I'm guessing what abatt is saying is that Guillem et al did not become famous because they were "self-promoting publicity machines" but rather because of their excellence as dancers. Even your own description suggests this:
"in London during the 1990s where it seemed Sylvie Guillem, Darcey Bussell and/or Viviana Durante were plastered on every street corner in the city between public transport, magazine covers, newsstands, posters, etc"
That doesn't sound like mere self-promotion, it sounds like fame.
I think it's both. I think all of those dancers are famous because of their dancing, and I think they've also sought it out, Bussell especially. There are plenty of famous people, even strikingly beautiful ones, who do not grace major magazine covers like Darcey Bussell. (Actually, Bussell's self-promotion machine is very similar to Copelands with magazine spreads, books, and reality show judging, so I think it's very apt comparison).
The point I was trying to make is that if you don't mind the publicity machines that those dancers (and as I said, especially Darcey Bussell) are, then what must irk you is the origin of Misty Copeland's fame, what makes her noteworthy. I do not disagree at all that she is not the dancer that Guillem, Bussell and Durante are. Her accomplishment is because of what she has been able to accomplish being who she is.
Now, you may not think that it's noteworthy that she is the only African-American dancer of her stature and seniority at a major company, but a lot of people do. Or it may be that you don't think that that's enough of an accomplishment to achieve the level of fame that she has. I'm just trying to puzzle out what it is that bothers people so that she gets compared to Kim Kardashian.

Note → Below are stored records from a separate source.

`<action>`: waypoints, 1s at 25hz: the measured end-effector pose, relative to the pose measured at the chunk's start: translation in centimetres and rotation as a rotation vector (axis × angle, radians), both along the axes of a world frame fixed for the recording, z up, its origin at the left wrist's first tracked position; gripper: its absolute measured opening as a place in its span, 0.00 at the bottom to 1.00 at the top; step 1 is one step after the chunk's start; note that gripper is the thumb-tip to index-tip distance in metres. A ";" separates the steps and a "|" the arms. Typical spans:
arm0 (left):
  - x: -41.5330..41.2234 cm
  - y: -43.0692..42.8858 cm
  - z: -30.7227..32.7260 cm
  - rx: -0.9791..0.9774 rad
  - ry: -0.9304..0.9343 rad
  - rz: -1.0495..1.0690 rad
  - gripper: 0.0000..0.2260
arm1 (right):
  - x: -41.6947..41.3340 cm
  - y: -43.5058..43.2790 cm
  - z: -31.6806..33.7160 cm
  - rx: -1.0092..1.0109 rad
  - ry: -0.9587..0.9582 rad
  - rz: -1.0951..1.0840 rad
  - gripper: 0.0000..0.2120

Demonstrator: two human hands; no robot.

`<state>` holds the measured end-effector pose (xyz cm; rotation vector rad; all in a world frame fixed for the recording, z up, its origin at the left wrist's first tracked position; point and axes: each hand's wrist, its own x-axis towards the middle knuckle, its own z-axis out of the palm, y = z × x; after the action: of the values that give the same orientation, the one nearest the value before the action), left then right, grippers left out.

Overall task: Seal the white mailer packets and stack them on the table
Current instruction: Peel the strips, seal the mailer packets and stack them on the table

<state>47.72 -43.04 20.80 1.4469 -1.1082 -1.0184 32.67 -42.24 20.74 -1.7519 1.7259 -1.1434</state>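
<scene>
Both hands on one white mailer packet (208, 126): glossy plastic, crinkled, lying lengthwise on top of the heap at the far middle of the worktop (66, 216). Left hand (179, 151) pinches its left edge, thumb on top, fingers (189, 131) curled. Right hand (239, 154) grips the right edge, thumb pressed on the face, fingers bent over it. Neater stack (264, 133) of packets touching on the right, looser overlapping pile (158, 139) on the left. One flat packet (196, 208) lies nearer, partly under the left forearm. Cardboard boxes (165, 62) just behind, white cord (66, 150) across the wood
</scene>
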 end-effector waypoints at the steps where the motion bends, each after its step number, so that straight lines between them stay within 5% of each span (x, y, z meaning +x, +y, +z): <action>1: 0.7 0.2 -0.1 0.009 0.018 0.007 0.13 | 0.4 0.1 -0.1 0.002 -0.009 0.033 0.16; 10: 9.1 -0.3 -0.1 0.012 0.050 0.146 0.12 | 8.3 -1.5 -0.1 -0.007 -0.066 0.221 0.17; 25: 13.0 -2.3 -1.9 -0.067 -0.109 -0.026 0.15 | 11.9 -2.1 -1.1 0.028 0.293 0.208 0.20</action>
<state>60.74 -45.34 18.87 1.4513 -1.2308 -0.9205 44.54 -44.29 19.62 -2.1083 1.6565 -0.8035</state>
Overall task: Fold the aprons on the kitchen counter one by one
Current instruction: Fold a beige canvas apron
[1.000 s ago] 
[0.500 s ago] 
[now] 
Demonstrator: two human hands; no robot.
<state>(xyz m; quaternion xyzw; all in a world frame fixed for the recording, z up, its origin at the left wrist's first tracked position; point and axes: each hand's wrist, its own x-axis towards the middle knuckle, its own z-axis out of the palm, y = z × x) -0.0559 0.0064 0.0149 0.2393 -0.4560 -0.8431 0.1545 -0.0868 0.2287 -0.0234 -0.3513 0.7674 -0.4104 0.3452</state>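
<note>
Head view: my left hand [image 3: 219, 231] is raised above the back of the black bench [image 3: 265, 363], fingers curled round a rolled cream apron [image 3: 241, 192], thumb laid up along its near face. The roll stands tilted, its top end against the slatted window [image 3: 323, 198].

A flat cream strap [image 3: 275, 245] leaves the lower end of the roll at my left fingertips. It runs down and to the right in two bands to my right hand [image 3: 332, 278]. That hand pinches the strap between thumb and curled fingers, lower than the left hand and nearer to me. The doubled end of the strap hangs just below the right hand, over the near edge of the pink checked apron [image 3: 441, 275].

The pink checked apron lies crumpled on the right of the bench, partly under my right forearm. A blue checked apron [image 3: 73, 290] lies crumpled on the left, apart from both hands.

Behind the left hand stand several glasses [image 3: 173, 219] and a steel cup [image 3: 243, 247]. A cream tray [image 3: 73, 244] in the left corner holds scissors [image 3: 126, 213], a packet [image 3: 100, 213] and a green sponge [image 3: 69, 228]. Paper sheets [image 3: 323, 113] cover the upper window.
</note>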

I'll give you another example: Elvis Presley. Presley didn't really accomplish anything noteworthy musically on his own. He didn't write any original music. His music and stylings were derived from music that had been performed by African-American performers for quite some time before he broke on the scene. If you were to take who he was out of the equation (white), he was a fine performer but not someone who rises to the musical importance of many pioneers like say a Chuck Berry. So if you ask popular musicians who were your influences, he doesn't get brought up in the same way that someone like Berry, Hendrix, Lennon & McCartney, Phil Spector or Brian Wilson do.
But is Elvis Presley noteworthy? Of course he is! It's because of who he was, when he was and the music that he brought to white audiences.
I'm not trying to say that Copeland is Elvis. But there are a number of female ballet superstars. If you look at my earlier example, the Royal Ballet alone had Giullem, Bussell and Durante during the 1990s. There's still only one African-American female dancer at her level in the ballet world. Personally, I think that does make her exceptional in some way.